Eighty percent of VC funded companies replace their CEO in the first four years. Know this and act accordingly.

___24. Conduct an annual Confidential Board Survey to get honest and candid feedback from the Board anonymously. This is a very good thing and you will learn stuff you never expected.

That is all for today, y’all. It is enough for you to think about.

Shop talk. Shop talk. Shop talk in the accent of an experienced voice that has been doing this shit for a third of a century. Of course, you can consult with your pal who went to school with you and was really good at Texas Hold ‘Em.

But, hey, what the Hell do I really know anyway? I’m just a Big Red Car. Stay safe and work that Board. Own that Board. Make that Board sit up and beg for more. 




4 thoughts on “Shop Talk — Boards, A Pragmatic Checklist

  1. For

    > one, two, three, four, seven.

    maybe you mean, that on a seven person board, four votes is a majority so that when the first four votes agree the voting is over and vote seven is from the CEO who “stands with the majority”? Is that the detailed translation?

    For these board minutes, written board agreements, on paper, etc., how are those stored? On in manilla file folders, by the secretary of the board or the CEO’s secretary or the CEO, in a file drawer? Is there some special legal requirement for those papers, e.g., must be in a fire proof safe, photocopied with the copies stored securely off site?

    Since there is greatly reduced use of paper and a lot of use of e-mail, are there some legal requirements for handling the e-mail copies?

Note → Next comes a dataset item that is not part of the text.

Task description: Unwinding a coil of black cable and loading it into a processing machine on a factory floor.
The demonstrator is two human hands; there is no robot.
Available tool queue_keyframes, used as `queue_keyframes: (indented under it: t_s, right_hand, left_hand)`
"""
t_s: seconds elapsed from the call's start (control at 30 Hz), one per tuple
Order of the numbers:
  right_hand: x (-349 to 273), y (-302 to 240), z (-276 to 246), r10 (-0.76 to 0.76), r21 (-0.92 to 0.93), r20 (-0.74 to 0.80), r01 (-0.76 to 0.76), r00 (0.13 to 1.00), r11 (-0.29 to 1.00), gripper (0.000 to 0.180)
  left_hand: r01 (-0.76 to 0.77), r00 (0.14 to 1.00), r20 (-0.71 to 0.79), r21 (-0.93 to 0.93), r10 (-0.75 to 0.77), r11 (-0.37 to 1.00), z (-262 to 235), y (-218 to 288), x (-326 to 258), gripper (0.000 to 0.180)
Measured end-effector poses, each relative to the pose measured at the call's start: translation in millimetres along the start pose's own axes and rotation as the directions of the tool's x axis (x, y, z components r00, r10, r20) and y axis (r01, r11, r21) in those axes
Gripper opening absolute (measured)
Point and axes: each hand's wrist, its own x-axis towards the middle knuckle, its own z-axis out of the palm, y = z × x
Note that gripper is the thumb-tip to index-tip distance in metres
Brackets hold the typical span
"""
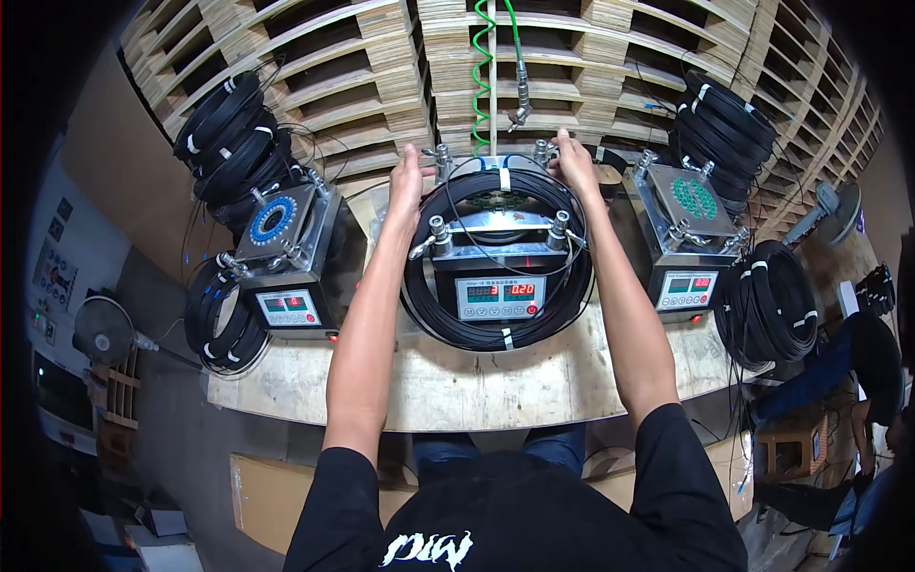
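A grinding or polishing machine (500, 262) with a lit red digital display stands in the middle of the bench. A large coil of black cable (416, 286), bound with white ties, hangs around it and passes below its panel. My left hand (407, 181) is at the machine's far left corner, its index finger stretched and its thumb toward the metal clamp knob (442, 157). At the far right corner, my right hand (574, 164) has its fingers extended beside another clamp knob (542, 151). Whether either hand touches a knob is unclear. Green pieces (491, 202) show partly inside the coil.
Similar machines stand left (291, 248) and right (688, 229), with blue and green rings of connectors on top. Stacked black cable coils (229, 143) lie beside them. A green air hose (519, 57) hangs before wooden pallets (343, 95). A person's legs (810, 381) are at right.
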Motion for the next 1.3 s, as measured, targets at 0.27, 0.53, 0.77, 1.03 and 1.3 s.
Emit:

    Since e-mail messages can become evidence in legal proceedings, mostly want to be careful about what categories of e-mail are kept. Then, maybe, e-mail for the board meetings should be kept in its own e-mail account so that legal action for the board e-mail traffic can get only that traffic and not lots of other e-mail?

    For a startup, monthly board meetings? Gee, a big chunk of time away from the real work.

    I was hoping that the board meeting would consist of the CEO reporting the bare bones financials and then progress on the major business metrics, e.g., number of Web site users per day. Then, DONE. For the mud wrestling we’re having getting high performance, parallel SQL Server to work — give the board the mushroom treatment, in the dark and fed BS.

    How about a really uncomfortable board room, say, too hot in summer and too cold in winter, maybe with some loud fans blowing or car or train traffic just outside, to make the members as distracted and uncomfortable as possible as a way to have the meeting do less and end early. Good idea?

    Giving lots of information to board members on paper or via e-mail sounds like one heck of a risk of a security leak. So, maybe try to minimize such?

    • .
      The CEO (and the other smart Board members) should vote with the majority when they know the question has sufficient support to pass.

      Board notices, agendae, minutes have to be filed in a Corp Minute Book which is usually paper copy and digital copy. The CEO’s secretary should do this for the corporation and any wholly owned corp subsidiaries.

      This Corp Minute Book should be inspected by the CEO quarterly.

      For a public company, there is an affirmative duty to hold everything for 7 years. It is a good policy to destroy nothing before that date.

      The best thing with the Board is full, controlled disclosure of everything hence the 25-30 agenda items while controlling the discussion.

      I would play no games with the board as there are allies who will come in handy in the future. A good CEO should control his board. Period.

      I would have exquisite controls of all paper, excellent controls of ACCESS to all digital info, and written agreements with Directors as to their inability to keep other files. They can use the digital files.

      Very few companies really have much in the way of confidential, proprietary, trade secret info — less that should come into contact w/ the Board,.